Requirement | Without the pictures, output the lines of the material from the very first through the one that holds "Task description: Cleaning".

Data excerpt |
== Segment start ==
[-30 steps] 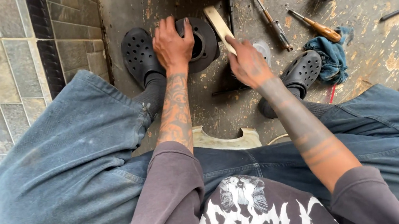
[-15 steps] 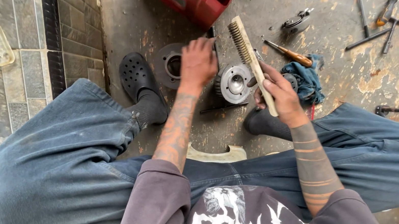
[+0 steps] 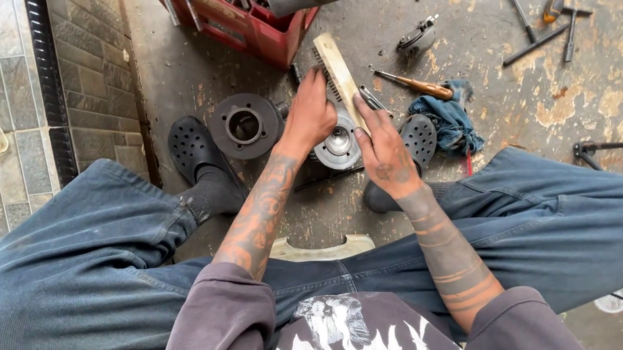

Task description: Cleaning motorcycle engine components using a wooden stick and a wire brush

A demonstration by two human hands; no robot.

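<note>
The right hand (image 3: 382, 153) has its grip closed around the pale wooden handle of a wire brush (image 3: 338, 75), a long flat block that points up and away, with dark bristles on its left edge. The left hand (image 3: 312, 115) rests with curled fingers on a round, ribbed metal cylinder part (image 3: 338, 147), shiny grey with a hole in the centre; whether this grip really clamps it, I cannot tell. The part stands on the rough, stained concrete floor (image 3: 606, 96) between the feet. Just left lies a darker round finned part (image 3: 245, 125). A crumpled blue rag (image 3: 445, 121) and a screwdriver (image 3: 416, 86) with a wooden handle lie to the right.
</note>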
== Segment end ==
Response to the task |
[-30 steps] 
[-15 steps] 
[+0 steps] 

Task description: Cleaning motorcycle engine components using a wooden stick and a wire brush

Nothing more is needed to complete the output.